A governadora de Michigan também repudiou esse tipo de manifestante com “símbolos como suásticas e bandeiras confederadas, laços e rifles automáticos” que, como destacou, “não representam” a maioria dos habitantes do estado.
No protesto no capitólio de Illinois em Springfield, chamava a atenção a faixa “Arbeit macht frei, JB”: as iniciais do nome do governador democrata Pritzker, antecedida pelo dístico na entrada de Auchwitz.
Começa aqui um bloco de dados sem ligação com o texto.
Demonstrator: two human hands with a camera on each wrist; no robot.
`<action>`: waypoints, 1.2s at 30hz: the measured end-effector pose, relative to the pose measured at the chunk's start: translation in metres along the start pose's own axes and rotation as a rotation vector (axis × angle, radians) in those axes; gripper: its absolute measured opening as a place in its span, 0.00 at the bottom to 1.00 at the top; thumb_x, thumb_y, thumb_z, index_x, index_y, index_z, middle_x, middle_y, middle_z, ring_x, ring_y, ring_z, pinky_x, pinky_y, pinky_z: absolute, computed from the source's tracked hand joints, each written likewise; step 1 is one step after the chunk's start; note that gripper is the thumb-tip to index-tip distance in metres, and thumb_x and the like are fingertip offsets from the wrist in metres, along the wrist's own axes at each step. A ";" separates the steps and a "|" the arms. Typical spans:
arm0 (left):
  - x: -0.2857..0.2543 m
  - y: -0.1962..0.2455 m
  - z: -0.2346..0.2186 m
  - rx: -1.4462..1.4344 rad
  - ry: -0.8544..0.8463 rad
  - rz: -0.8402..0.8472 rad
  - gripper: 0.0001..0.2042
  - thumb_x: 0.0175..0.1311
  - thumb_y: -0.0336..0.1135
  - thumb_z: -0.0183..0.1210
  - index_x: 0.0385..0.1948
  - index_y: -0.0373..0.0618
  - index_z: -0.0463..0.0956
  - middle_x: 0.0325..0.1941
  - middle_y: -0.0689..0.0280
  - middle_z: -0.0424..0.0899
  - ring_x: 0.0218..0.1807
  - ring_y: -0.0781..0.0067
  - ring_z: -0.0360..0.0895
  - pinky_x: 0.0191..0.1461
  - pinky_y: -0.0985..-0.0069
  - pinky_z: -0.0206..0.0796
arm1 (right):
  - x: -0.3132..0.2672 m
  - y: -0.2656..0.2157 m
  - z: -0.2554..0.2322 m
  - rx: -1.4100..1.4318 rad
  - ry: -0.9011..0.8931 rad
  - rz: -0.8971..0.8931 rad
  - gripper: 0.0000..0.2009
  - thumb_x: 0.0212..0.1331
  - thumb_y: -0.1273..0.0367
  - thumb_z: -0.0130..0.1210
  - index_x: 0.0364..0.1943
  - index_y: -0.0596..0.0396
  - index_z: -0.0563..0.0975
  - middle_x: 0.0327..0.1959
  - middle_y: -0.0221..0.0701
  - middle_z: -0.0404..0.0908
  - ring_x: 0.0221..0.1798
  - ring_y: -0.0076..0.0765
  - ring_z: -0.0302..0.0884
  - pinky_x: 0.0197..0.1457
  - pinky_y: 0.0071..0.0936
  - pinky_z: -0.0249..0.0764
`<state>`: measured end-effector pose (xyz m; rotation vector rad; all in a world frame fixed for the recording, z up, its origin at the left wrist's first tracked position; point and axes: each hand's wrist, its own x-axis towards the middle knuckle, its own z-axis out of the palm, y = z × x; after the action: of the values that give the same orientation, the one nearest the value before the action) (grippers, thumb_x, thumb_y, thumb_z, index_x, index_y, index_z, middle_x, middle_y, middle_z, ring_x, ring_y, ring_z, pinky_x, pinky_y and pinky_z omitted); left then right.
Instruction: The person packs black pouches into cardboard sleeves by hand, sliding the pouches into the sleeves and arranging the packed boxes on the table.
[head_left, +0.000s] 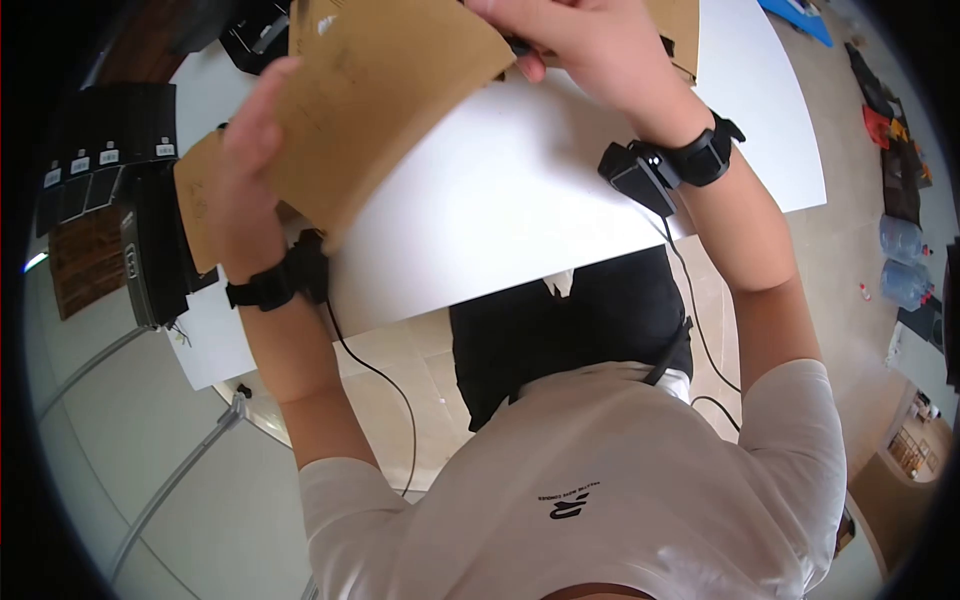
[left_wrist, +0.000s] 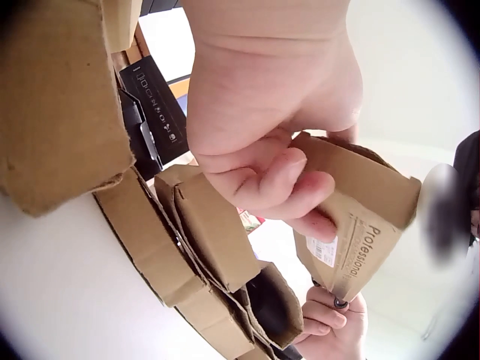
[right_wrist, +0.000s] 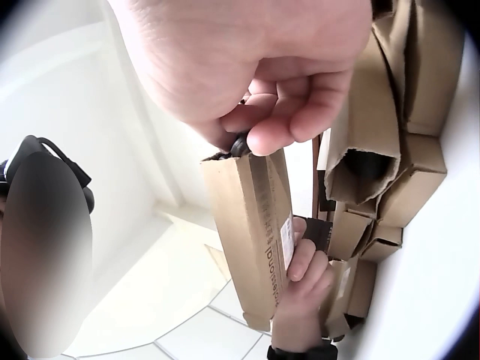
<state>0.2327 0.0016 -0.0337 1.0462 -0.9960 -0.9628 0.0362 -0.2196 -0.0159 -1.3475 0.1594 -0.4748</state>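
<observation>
A long brown cardboard box printed "Professional" is held up over the white table. My left hand grips it near one end, fingers bent around its side by a white label. At the opposite end, my right hand pinches a small black round-ended piece that sticks out of the box's opening. The rest of that piece is hidden inside the cardboard. In the head view the left hand is blurred, and the box runs past the top edge.
Several other brown cardboard boxes stand close together on the table, some with open ends. Black boxes with white labels lie to the left. Cables run down from both wrist cameras. Water bottles are on the floor at right.
</observation>
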 end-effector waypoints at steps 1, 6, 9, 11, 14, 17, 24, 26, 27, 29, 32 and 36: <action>-0.002 -0.001 0.002 0.089 0.058 -0.063 0.29 0.59 0.35 0.49 0.63 0.30 0.62 0.61 0.60 0.73 0.63 0.74 0.70 0.65 0.79 0.60 | 0.002 -0.003 0.001 0.003 -0.003 -0.019 0.10 0.66 0.69 0.58 0.45 0.62 0.80 0.26 0.23 0.80 0.19 0.14 0.70 0.23 0.12 0.66; -0.005 0.012 0.018 -0.078 0.041 -0.284 0.40 0.41 0.24 0.52 0.68 0.30 0.58 0.65 0.61 0.71 0.67 0.73 0.66 0.69 0.78 0.54 | -0.008 0.017 -0.007 -0.277 -0.043 -0.007 0.13 0.67 0.65 0.57 0.49 0.58 0.80 0.21 0.20 0.75 0.20 0.14 0.66 0.23 0.14 0.61; -0.003 0.011 0.015 -0.056 0.013 -0.280 0.41 0.41 0.25 0.53 0.67 0.31 0.59 0.63 0.62 0.72 0.65 0.73 0.68 0.69 0.77 0.55 | -0.010 0.015 -0.005 -0.268 -0.027 0.001 0.13 0.67 0.66 0.56 0.49 0.59 0.80 0.21 0.19 0.74 0.19 0.14 0.65 0.24 0.14 0.61; -0.004 0.015 0.012 -0.016 -0.015 -0.247 0.39 0.43 0.26 0.54 0.67 0.31 0.59 0.63 0.62 0.73 0.64 0.73 0.69 0.68 0.77 0.56 | -0.010 0.012 -0.004 -0.242 -0.043 -0.018 0.13 0.67 0.66 0.56 0.49 0.59 0.80 0.21 0.19 0.74 0.19 0.14 0.65 0.24 0.14 0.61; -0.005 0.027 0.019 0.108 0.115 -0.096 0.37 0.49 0.32 0.56 0.67 0.32 0.60 0.63 0.60 0.73 0.65 0.71 0.69 0.69 0.76 0.55 | -0.011 0.011 -0.003 -0.161 0.014 -0.060 0.13 0.69 0.64 0.53 0.49 0.58 0.80 0.19 0.19 0.72 0.19 0.14 0.64 0.24 0.15 0.61; 0.001 0.034 0.016 0.064 0.430 0.105 0.32 0.57 0.38 0.55 0.65 0.32 0.62 0.57 0.56 0.76 0.54 0.68 0.77 0.55 0.77 0.68 | -0.011 0.014 -0.009 -0.130 0.059 -0.082 0.14 0.70 0.63 0.51 0.48 0.58 0.80 0.18 0.19 0.69 0.18 0.15 0.63 0.23 0.16 0.61; 0.007 0.045 -0.024 0.270 0.650 0.021 0.15 0.68 0.40 0.53 0.47 0.37 0.70 0.29 0.63 0.77 0.20 0.75 0.70 0.22 0.80 0.60 | -0.011 0.013 -0.012 -0.112 0.143 -0.128 0.11 0.69 0.64 0.53 0.44 0.57 0.81 0.18 0.18 0.70 0.19 0.14 0.64 0.22 0.16 0.61; 0.010 0.039 -0.020 0.302 0.580 -0.077 0.16 0.68 0.39 0.53 0.49 0.36 0.70 0.31 0.63 0.78 0.21 0.76 0.70 0.22 0.81 0.60 | -0.011 0.013 -0.014 -0.145 0.170 -0.153 0.10 0.68 0.65 0.54 0.43 0.57 0.81 0.19 0.18 0.71 0.20 0.13 0.65 0.22 0.16 0.62; 0.014 0.034 -0.014 0.357 0.612 -0.093 0.17 0.68 0.39 0.55 0.51 0.36 0.69 0.32 0.63 0.79 0.21 0.78 0.70 0.21 0.82 0.59 | -0.011 0.012 -0.014 -0.403 0.200 -0.275 0.10 0.63 0.64 0.59 0.41 0.55 0.81 0.20 0.23 0.74 0.19 0.17 0.68 0.24 0.18 0.66; 0.019 0.029 0.002 0.397 0.611 -0.147 0.17 0.67 0.41 0.55 0.49 0.38 0.71 0.33 0.64 0.79 0.23 0.78 0.70 0.22 0.82 0.59 | -0.012 0.010 -0.013 -0.826 0.263 -0.477 0.12 0.53 0.62 0.65 0.37 0.51 0.82 0.24 0.31 0.77 0.21 0.30 0.76 0.28 0.24 0.73; 0.031 0.025 0.014 0.459 0.551 -0.231 0.17 0.68 0.43 0.55 0.50 0.40 0.72 0.34 0.68 0.78 0.26 0.82 0.70 0.22 0.84 0.57 | -0.013 0.009 -0.010 -1.079 0.319 -0.624 0.15 0.50 0.58 0.66 0.37 0.51 0.82 0.29 0.30 0.77 0.29 0.39 0.79 0.33 0.31 0.76; 0.039 0.030 0.020 0.617 0.595 -0.353 0.19 0.70 0.47 0.53 0.52 0.42 0.73 0.31 0.71 0.77 0.23 0.88 0.66 0.21 0.87 0.52 | -0.018 0.018 -0.007 -1.159 0.294 -0.534 0.25 0.47 0.55 0.69 0.49 0.49 0.78 0.45 0.32 0.74 0.30 0.37 0.79 0.35 0.30 0.77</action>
<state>0.2282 -0.0336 0.0062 1.9383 -0.6149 -0.5486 0.0216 -0.2155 -0.0372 -2.4698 0.3489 -1.1305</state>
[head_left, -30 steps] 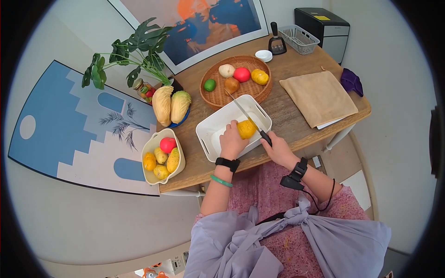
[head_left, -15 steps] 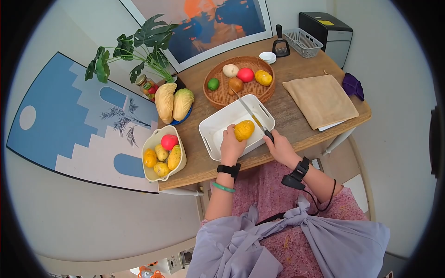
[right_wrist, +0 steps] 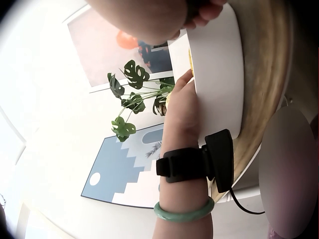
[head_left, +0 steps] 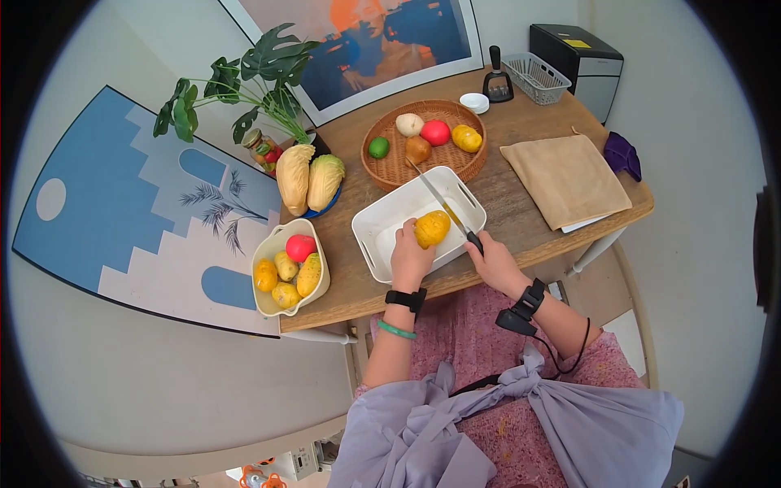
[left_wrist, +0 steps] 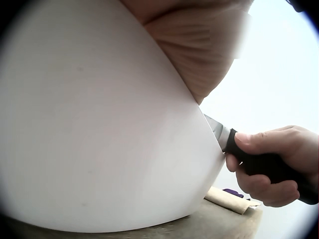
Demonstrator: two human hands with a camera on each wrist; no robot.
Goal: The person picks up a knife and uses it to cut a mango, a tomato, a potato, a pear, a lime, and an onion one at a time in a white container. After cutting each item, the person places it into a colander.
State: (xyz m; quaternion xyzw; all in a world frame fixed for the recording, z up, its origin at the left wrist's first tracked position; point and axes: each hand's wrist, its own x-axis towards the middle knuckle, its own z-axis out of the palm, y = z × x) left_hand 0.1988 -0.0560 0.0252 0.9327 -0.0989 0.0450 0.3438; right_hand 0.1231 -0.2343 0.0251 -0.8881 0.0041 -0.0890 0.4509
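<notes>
A yellow potato [head_left: 433,228] sits over the white rectangular tub [head_left: 373,252], and my left hand [head_left: 412,260] grips its near left side. In my right hand [head_left: 496,262] is a kitchen knife [head_left: 448,206], held by its black handle. Its blade slants away to the upper left across the tub, just right of the potato, its tip close to an onion [head_left: 417,150]. The left wrist view has the right-hand fingers [left_wrist: 269,184] wrapped around the handle, while the tub's wall [left_wrist: 99,124] hides the potato and most of the blade.
Behind the tub stands a wicker tray [head_left: 378,172] of vegetables. A cream basket [head_left: 325,281] of potatoes and a red vegetable is at left, near napa cabbages [head_left: 294,179]. To the right lies a tan cloth [head_left: 565,180]; a grey basket [head_left: 537,79] stands at the back.
The knife blade has come away from the potato's right side and now lies beside it. My left hand has turned the potato slightly. The head view has shifted a little.
</notes>
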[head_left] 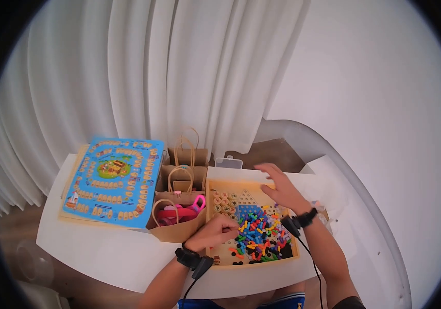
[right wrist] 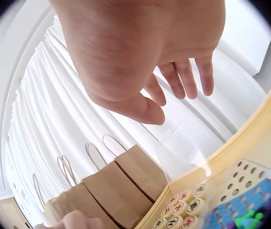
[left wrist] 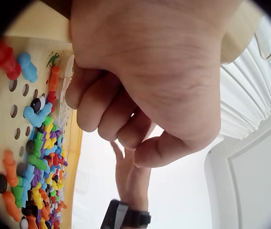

Havia também um “Heil, Pritzker”, acompanhado de uma suástica.
Como registrou o Washington Post, essas manifestações de ódio já foram vistas em outros atos, como em Ohio, onde no dia 18 podia ser visto um cartaz com uma ilustração de um rato com a estrela de David nele e as palavras “a verdadeira praga”.
Em outros estados, repetiram-se as cenas patéticas de trumpistas exigindo o vem pra rua morrer, na tentativa de dar aparência de verossimilhança ao slogan eleitoral “Reabrir a América de Novo”, depois que a Covid-19 destroçou a encenação do “Mantenha a América Grande de Novo”, ancorada nos índices na estratosfera de Wall Street.
Aliás, enquanto a Main Street – a economia real – se tornou tão débil que não consegue sequer garantir máscaras faciais, respiradores ou testes.
É enorme a pressão sobre os governadores para que sejam eles que assumam o ônus de reabrir de qualquer jeito, para que depois Trump possa jogar a culpa sobre eles se a Covid-19 reacelerar.
Não é por falta de aviso: o próprio diretor dos Centros de Controle e Prevenção de Doenças, Robert Redfield, advertiu que há uma possibilidade de uma segunda onda da pandemia no próximo inverno que seria “ainda mais difícil” que a pela qual o país está passando.
Apesar de todo o barulho, ainda é grande o apoio popular ao distanciamento social, como revelou uma pesquisa da CBS, em que 70% da população acredita que a prioridade central deveria ser “tentar retardar a propagação do coronavírus mantendo as pessoas em casa e o distanciamento social, mesmo se a economia ficasse prejudicada a curto prazo”. Pesquisa anterior mostrara que as pessoas estavam principalmente preocupadas de que o levantamento da quarentena fosse “rápido demais” e não o contrário.